It seems to us that a magnificent new product made in Silicon Valley is announced every day in the press, on television, and via social media outlets around the world. From an historical perspective, there’s no doubt that many of these innovations have improved the productivity of governments and the profitability of corporations, and they’ve enhanced the lives of everyday, garden-variety folks like you and us. But we wonder if we aren’t approaching a point in time when advances in AI (artificial intelligence) and robotics will destroy jobs faster than the economy can replace them.
In the near future, self-driving cars, SUV’s, trucks, and buses will be cheap and reliable enough to be sold in volume. Driving will be safer, and commuters will be more entertained and less stressed, but operators of commercial vehicles will be made obsolete because their vehicles won’t need them anymore.
According to the Bureau of Labor Statistics (BLS), there are 2.4 million commercial truck drivers in the United States who on average make about $50,000 per year. In the near future, those jobs will be lost to automation.
The BLS estimates that 7.5 million retail jobs will be lost to automation.
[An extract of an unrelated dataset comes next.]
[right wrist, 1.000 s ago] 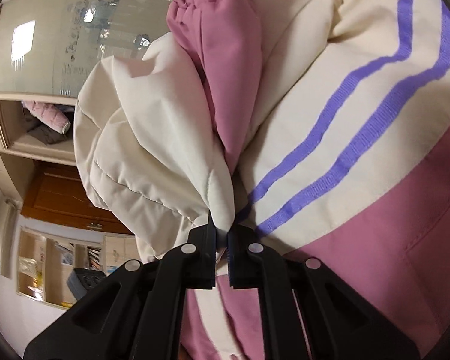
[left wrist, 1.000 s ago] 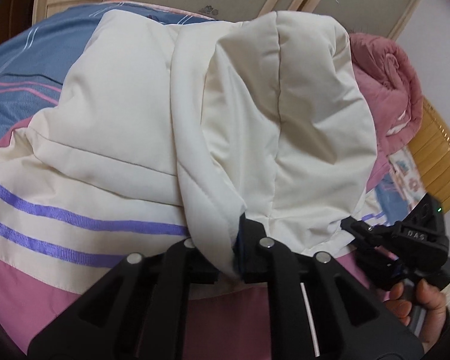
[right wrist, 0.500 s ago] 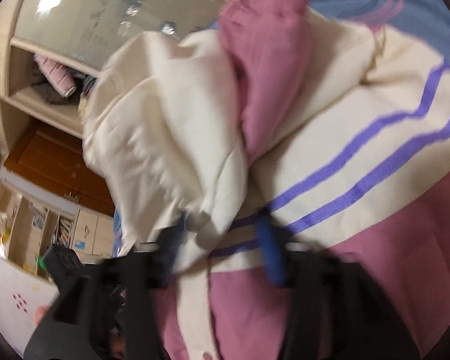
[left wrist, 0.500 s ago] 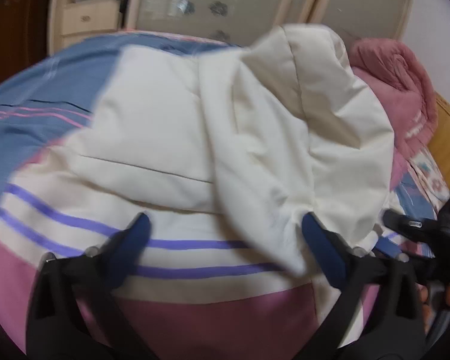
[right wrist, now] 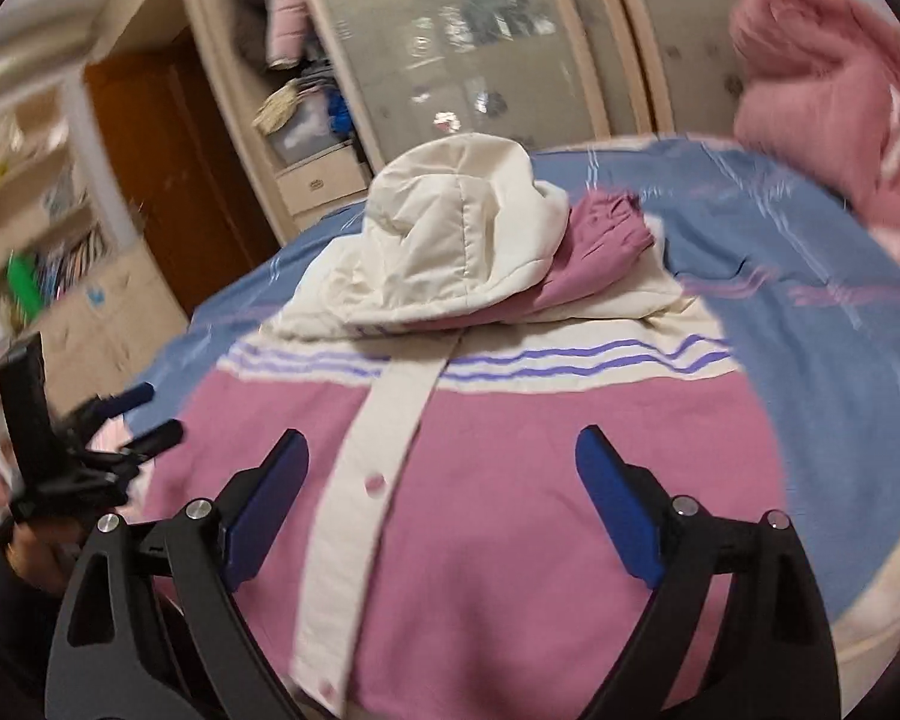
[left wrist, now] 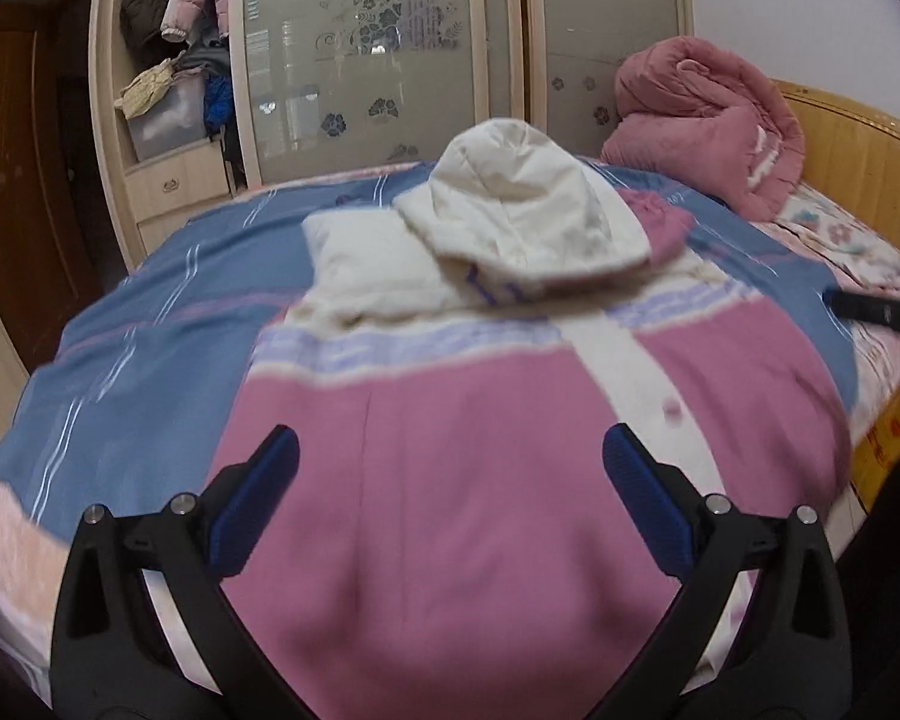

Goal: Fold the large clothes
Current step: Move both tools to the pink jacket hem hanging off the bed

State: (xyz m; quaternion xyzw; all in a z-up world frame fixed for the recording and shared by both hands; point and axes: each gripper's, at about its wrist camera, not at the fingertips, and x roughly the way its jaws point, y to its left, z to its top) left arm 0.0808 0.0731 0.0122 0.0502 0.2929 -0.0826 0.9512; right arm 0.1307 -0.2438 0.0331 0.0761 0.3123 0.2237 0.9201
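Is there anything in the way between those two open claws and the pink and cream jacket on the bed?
Nothing visible. The left gripper and right gripper both hang open right over the jacket, with only air between. The cream hood lies folded onto the jacket's top, and the rolled pink quilt sits apart near the headboard.

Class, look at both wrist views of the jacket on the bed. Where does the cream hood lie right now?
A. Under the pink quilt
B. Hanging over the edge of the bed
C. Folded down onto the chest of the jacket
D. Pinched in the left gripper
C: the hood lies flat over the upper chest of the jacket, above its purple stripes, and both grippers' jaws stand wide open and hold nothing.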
More than half of retail workers are women who make about $23,000 per year.
A recent report by the McKinsey Global Institute forecasts that as many as 73,000,000 American jobs may be lost to automation by 2030. If their forecast is in the ballpark, then the US economy will lose a number of jobs that’s approximately equal to 45% of the nation’s current workforce. (See Note 1.) But the McKinsey report isn’t as foreboding as it would seem at first glance, because it also suggests that an overhaul of the economy could more than offset the 73,000,000 job losses.
Here’s the rub: the overhaul would have to rival or exceed the magnitude of our transformation from an agriculture-based economy to the Information Age, which took 165 years. This time, though, we have twelve years, which means we have to move fourteen times faster than we did last time. (See Note 2.)
We on The Other Side have a few questions:
1) Is the overhaul a training/retraining problem (as they suggest), a social problem, a political problem, a financing problem, or some combination?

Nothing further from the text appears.